И скакали мы несколько часов, со всем усердием, покуда не ошалели. Спал я после этаких упражнений совершенно мертвецким сном, даже обнажённые прелестницы не снились. Ну, разве что чуть-чуть.

09. У КОГО ПЛАНЫ СБЫВАЮТСЯ, А У КОГО И НЕТ...

РОДИТЕЛЬСКИЙ ГНЕВ

Анастасия Салтыкова

Несмотря на вечер, в кабинете у главы рода было многолюдно – завтра ожидалось прибытие большой торговой делегации из Европейской Коалиции, только что закончилось последнее организационное заседание перед встречей. Старший Салтыков рассчитывал на целый ряд выгодных сделок, и род готовился организовать приём (и, конечно же, обработку) европейских представителей по высшему разряду. Возможно, поэтому, Михаил Глебович не сразу переключился на новость, которую, каясь и рыдая, донесла до него дочь.
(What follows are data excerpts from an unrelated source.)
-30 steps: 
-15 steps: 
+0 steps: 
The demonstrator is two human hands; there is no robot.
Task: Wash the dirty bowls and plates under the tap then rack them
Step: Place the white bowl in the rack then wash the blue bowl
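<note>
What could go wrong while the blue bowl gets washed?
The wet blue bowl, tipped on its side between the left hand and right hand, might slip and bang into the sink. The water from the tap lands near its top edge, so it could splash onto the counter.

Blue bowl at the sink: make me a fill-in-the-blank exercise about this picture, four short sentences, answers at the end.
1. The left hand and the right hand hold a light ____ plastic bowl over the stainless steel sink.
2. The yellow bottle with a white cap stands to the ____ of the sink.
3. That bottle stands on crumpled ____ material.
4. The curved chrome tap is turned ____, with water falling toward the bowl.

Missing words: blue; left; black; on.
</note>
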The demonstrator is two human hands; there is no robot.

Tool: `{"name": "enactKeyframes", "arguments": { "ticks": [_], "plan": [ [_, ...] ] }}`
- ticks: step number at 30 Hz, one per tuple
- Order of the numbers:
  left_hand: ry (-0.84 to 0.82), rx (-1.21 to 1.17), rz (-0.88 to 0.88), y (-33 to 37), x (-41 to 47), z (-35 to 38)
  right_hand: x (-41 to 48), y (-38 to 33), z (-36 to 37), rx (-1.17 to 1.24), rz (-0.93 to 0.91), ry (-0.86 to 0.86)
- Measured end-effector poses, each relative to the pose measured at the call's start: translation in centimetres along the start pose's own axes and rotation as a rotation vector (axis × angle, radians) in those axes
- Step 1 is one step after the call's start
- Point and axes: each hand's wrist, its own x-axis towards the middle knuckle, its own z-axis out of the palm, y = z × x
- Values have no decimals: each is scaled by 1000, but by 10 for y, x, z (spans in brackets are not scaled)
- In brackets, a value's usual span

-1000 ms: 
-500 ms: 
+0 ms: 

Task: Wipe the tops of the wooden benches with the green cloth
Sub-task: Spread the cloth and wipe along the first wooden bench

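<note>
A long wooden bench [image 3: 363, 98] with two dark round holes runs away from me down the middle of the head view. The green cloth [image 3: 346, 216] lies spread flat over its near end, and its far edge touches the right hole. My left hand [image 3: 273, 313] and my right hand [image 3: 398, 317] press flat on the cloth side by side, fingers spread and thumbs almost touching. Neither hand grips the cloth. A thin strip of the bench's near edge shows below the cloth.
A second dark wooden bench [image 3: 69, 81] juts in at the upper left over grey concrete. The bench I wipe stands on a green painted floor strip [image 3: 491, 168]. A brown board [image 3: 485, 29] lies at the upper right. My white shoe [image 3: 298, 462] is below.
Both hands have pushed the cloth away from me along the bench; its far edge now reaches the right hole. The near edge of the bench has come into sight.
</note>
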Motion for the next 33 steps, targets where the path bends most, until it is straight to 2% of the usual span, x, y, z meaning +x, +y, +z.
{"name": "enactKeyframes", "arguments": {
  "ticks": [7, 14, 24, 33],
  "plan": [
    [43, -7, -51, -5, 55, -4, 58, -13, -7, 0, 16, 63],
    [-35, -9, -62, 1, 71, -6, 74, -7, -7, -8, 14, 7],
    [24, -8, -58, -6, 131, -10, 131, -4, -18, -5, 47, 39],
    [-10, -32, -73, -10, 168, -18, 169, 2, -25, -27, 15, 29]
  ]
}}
Но постепенно сквозь деловую скорлупу пробилось, что единственная среди детей лапочка-дочка потеряла не браслет, не сумочку с кошельком и даже не магический коммуникатор, а пусть и дефективный, но древний артефакт!!!

Папенька свирепо уставился на дочь:

– А как ты его из хранилища вынесла?

Настя заревела ещё пуще, размазывая по лицу макияж.

– Да не трясись, говорю! Сказывай!

– Я... Он... Он маленький стал, и я его вынесла, как предмет несущественных размеров...

– То есть как – «маленький стал»?.. – Михаил Глебович приблизил лицо к лицу дочери и неожиданно заорал: – КАКИМ ОБРАЗОМ, Я ТЕБЯ СПРАШИВАЮ?!!

Вот тут Настя испугалась по-настоящему, даже реветь перестала:

– Папенька, прости-прости-прости, я сама не поняла, как это получилось! Мне слово заветное сказали... Я сначала записки читала и сама с собой в хранилище разговаривала! А потом кладовщик слово мне сказал! Правда! Правда! И меч вдруг – раз! – и стал меняться...

– И ты смолчала?! – страшно прохрипел старший Салтыков. – Читала записки, знала, что ни один наш артефактер с Пожарским мечом не совладал – и никому не сказала?.. Играться потащилась, хвостом перед малолетками безмозглыми вертеть?!

Михаил Глебович в ярости несколько раз пробежал из угла в угол кабинета, словно дикий тигр, запертый в клетке. И тут он словно споткнулся:

– Кладовщик? Какой такой кладовщик? Сказывай заново: как именно меч пропал?!

Историю о пропаже Насте пришлось пересказать за вечер ещё трижды: сперва главе службы безопасности рода, потом, в особых подробностях – начальнику отдела взаимоотношений с общественностью, и, наконец, юристам, спешно вызванным в отцовский кабинет. После чего она была отправлена под домашний арест до прояснения обстоятельств.

Спасибо, хотя бы перед ближайшими родственниками батюшка не заставил ответ держать – достаточно того, каким взглядом Настю проводили разминувшиеся с ней в кабинете секретаря старшие братья! Всё, прощай надежда войти в семейный совет, от такого позора вовек не отмоешься. Теперь что ни скажи, возражение одно будет: «Да что с девки взять! Вспомните, как она древний артефакт потеряла!» Стыдоба... Если только... Настя добежала до своих покоев, выставила горничную и заперлась на ключ.